The Lawyers revisited the due diligence standard through the lens of obstetric violence and the specific vulnerabilities faced by women with disabilities. Through case-based group exercises, the Lawyers examined how systemic gaps reflect State failures of prevention, investigation, accountability, and reparations. Emphasis was placed on connecting individual harms to broader institutional design flaws, developing forward-looking structural remedies, and analyzing country-specific challenges emerging from Kenya, South Africa, Ghana, Zambia, and Uganda.

The Lawyers were equipped with a clear method for turning disability-related harms into strong pleadings: naming the specific violation, selecting core rights, framing state duties and crafting measurable structural remedies. The Lawyers also addressed jurisprudential gaps around disability and consent, and each jurisdiction committed to identifying domestic legal hooks and drafting clauses that operationalise disability accommodation in obstetric care.

Part Three: Moot Court

The final phase of the Institute gave participants the opportunity to put their learning into practice through assessments and a full moot court exercise. The hypothetical case concerned a woman with a disability who experienced obstetric violence, medical negligence, discriminatory treatment, and unlawful detention for inability to pay her hospital bill, and Network Lawyers were required to draft submissions on jurisdiction, admissibility, the merits, and appropriate reparations for the State’s failure to uphold her rights.
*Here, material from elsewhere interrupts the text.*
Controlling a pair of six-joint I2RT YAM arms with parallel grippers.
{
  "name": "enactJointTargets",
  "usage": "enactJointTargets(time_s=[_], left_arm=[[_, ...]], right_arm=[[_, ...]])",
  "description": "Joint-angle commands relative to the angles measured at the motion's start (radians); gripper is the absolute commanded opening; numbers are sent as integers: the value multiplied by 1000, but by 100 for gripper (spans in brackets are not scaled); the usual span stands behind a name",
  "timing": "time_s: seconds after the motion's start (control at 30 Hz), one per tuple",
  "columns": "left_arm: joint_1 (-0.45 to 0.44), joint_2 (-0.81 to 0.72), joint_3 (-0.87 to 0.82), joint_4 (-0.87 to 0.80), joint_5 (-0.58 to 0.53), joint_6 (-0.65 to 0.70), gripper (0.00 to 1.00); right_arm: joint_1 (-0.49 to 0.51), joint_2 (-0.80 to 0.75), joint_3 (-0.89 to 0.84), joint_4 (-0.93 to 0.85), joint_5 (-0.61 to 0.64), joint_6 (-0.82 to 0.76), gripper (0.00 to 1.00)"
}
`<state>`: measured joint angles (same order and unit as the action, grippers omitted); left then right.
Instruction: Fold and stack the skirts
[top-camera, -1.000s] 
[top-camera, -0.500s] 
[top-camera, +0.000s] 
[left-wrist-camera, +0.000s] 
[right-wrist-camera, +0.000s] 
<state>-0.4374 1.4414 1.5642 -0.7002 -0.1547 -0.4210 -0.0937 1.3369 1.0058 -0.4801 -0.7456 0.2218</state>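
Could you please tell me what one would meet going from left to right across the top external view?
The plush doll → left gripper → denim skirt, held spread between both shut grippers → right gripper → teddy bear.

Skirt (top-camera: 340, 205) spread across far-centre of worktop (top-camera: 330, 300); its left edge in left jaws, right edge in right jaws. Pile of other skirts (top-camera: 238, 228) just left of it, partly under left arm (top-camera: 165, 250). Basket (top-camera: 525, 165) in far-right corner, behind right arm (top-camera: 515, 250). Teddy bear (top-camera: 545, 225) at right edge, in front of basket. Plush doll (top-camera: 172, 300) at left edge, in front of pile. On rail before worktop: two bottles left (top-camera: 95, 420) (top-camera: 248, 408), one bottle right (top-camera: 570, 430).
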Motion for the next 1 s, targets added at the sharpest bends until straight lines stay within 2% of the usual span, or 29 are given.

The judging panel offered focused feedback, urging teams to foreground concrete evidence of prejudice and context-specific delay, and to ensure that all proposed structural remedies were proportionate, rigorously justified, and firmly anchored in clear legal authority.

The VAW Institute concluded with a renewed sense of purpose, shared methodology and enhanced skills in feminist strategic litigation, equipping Network Lawyers with practical, rights-based tools to advance accountability and transformative remedies for women facing obstetric violence and disability-related discrimination.